Confidential medical data of gold medal-winning gymnast Simone Biles, seven-time Grand Slam champion Venus Williams and basketball player Elena Delle Donne was hacked from a World Anti-Doping Agency database and posted online on Tuesday.
The Russian cyber espionage group called Fancy Bear published records of "Therapeutic Use Exemptions" (TUEs), which allow athletes to use otherwise-banned substances if they have a verified medical reason to do so, the Independent reports.
Williams, who revealed in 2011 she had been diagnosed with Sjogren's syndrome, an energy-sapping disease, issued a statement via her agent in which she said she was granted TUEs "when serious medical conditions have occurred," and those exemptions were "reviewed by an anonymous, independent group of doctors, and approved for legitimate medical reasons."
"I was disappointed to learn today that my private, medical data has been compromised by hackers and published without my permission," Williams said. "I have followed the rules established under the Tennis Anti-Doping Program in applying for, and being granted, 'therapeutic use exemption.'"
Women's basketball gold medalist Elena Delle Donne, who had thumb surgery on Tuesday and posted a post-op pic on Twitter, along with a statement saying she takes prescribed medication approved by WADA.
In a statement, USA Gymnastics said Biles — who won five medals, four gold, in Rio last month — was approved for an exemption and had not broken any rules. She wrote on Twitter that she's taken medication to treat ADHD since she was a child.
"Please know I believe in clean sport, have always followed the rules, and will continue to do so as fair play is critical to sport and is very important to me," Biles posted.
Fancy Bear claimed the "therapeutic use of exemptions" constituted evidence of doping US Olympians.
"After detailed studying of the hacked Wada databases we figured out that dozens of American athletes had tested positive" a statement from the group reads. "The RIO Olympic medallists regularly used illicit strong drugs justified by certificates of approval for therapeutic use. In other words, they just got their licenses for doping."

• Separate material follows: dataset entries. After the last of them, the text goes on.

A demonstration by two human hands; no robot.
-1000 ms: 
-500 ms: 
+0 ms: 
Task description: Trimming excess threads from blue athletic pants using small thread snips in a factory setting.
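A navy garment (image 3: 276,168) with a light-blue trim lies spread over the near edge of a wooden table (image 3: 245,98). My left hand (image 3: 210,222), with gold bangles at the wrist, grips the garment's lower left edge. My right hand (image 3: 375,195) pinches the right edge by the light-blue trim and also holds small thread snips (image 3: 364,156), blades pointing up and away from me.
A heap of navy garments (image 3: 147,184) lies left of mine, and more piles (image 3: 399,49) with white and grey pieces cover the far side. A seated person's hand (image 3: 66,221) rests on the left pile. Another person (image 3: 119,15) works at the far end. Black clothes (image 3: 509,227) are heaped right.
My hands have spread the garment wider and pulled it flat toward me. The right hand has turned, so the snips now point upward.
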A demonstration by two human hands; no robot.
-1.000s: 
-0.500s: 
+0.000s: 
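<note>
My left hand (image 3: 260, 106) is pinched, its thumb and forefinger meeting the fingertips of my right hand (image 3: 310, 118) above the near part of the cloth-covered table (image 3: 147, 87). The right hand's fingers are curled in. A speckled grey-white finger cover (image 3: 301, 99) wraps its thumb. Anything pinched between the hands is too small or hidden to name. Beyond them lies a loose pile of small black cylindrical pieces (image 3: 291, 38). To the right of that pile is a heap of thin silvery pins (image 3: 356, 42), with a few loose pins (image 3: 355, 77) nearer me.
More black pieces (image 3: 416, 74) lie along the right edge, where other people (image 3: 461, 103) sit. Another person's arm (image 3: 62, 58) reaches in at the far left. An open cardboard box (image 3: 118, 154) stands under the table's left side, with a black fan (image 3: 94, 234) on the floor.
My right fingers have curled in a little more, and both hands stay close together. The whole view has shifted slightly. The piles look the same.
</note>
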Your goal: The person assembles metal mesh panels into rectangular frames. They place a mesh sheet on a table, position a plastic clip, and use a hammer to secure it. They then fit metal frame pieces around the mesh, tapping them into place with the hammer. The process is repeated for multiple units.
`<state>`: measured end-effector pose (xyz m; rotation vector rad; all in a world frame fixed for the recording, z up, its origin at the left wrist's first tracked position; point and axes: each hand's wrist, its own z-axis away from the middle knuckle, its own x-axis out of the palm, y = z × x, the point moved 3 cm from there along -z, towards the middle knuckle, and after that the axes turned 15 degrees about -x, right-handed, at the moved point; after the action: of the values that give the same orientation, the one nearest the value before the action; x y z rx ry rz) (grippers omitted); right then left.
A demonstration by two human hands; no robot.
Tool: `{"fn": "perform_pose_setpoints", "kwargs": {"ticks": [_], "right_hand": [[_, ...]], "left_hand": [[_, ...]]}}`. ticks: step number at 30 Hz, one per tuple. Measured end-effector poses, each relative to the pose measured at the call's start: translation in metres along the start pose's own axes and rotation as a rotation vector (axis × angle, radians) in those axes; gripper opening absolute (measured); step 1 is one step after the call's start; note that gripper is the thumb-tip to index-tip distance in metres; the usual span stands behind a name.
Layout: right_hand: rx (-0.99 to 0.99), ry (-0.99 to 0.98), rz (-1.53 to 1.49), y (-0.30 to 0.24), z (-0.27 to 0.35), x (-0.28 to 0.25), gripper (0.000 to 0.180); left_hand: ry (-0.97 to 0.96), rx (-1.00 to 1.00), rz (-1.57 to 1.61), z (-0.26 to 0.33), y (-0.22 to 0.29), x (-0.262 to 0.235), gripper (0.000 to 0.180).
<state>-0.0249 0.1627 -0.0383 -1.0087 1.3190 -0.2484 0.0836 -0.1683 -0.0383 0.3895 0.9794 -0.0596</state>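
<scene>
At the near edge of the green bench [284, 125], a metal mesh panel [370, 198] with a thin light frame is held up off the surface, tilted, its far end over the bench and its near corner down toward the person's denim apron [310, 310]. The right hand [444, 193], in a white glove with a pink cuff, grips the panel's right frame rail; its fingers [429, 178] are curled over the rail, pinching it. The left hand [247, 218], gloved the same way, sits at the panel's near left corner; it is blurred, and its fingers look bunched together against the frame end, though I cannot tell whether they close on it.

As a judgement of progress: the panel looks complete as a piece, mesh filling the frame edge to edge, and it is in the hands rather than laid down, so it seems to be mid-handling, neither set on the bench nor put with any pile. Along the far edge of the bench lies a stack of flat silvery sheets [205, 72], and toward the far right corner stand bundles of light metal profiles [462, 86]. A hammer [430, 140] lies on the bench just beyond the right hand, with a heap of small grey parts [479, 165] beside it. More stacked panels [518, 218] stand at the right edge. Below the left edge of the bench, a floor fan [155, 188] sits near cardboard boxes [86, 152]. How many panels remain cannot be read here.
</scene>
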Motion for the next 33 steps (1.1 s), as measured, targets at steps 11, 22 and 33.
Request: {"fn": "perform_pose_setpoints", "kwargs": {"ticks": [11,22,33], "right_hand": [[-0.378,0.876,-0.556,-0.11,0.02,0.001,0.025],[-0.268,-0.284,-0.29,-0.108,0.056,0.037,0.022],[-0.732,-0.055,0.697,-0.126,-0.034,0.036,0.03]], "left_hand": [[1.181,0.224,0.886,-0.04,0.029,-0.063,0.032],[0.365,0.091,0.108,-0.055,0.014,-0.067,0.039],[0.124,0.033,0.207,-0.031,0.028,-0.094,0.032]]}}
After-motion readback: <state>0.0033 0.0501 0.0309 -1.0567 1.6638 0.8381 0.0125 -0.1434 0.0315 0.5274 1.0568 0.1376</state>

WADA previously warned of cyber attacks after investigators it had appointed published reports into Russian state-sponsored doping.
World Anti-Doping Agency director general Olivier Niggli said in a statement that it was "unthinkable for hackers to illegally obtain confidential medical information in an attempt to smear athletes to make it look as if they have done something wrong.
In fact, in each of the situations, the athlete has done everything right in adhering to the global rules for obtaining permission to use a needed medication."
He added: "These criminal acts are greatly compromising the effort by the global anti-doping community to re-establish trust in Russia," WADA said "extended its investigation with the relevant law enforcement authorities."
Last month, hackers obtained a database password for Russian runner Yuliya Stepanova, a whistleblower and key witness for the WADA investigations. She and her husband, a former official with the Russian national anti-doping agency, are now living at an undisclosed location in North America.
A spokesman for Russian President Vladimir Putin rejected WADA's statement blaming Russian hackers as unfounded. "There can be no talk about any official or government involvement, any involvement of Russian agencies in those actions. It's absolutely out of the question," spokesman Dmitry Peskov said in a statement carried by Russian news agencies. "Such unfounded accusations don't befit any organization, if they aren't backed by substance."
The International Olympic Committee said it "strongly condemns such methods which clearly aim at tarnishing the reputation of clean athletes."
"The IOC can confirm however that the athletes mentioned did not violate any anti-doping rules during the Olympic Games Rio 2016," the Olympic body said.
The top American anti-doping official said it was "unthinkable" to try to smear athletes who followed the rules and did nothing wrong.
"The cyberbullying of innocent athletes being engaged in by these hackers is cowardly and despicable," said Travis Tygart, CEO of the U.S. Anti-Doping Agency.
The agency said it believed the hack was carried out using spear-phishing emails to gather passwords for the WADA Anti-Doping and Management System(ADAMS) database.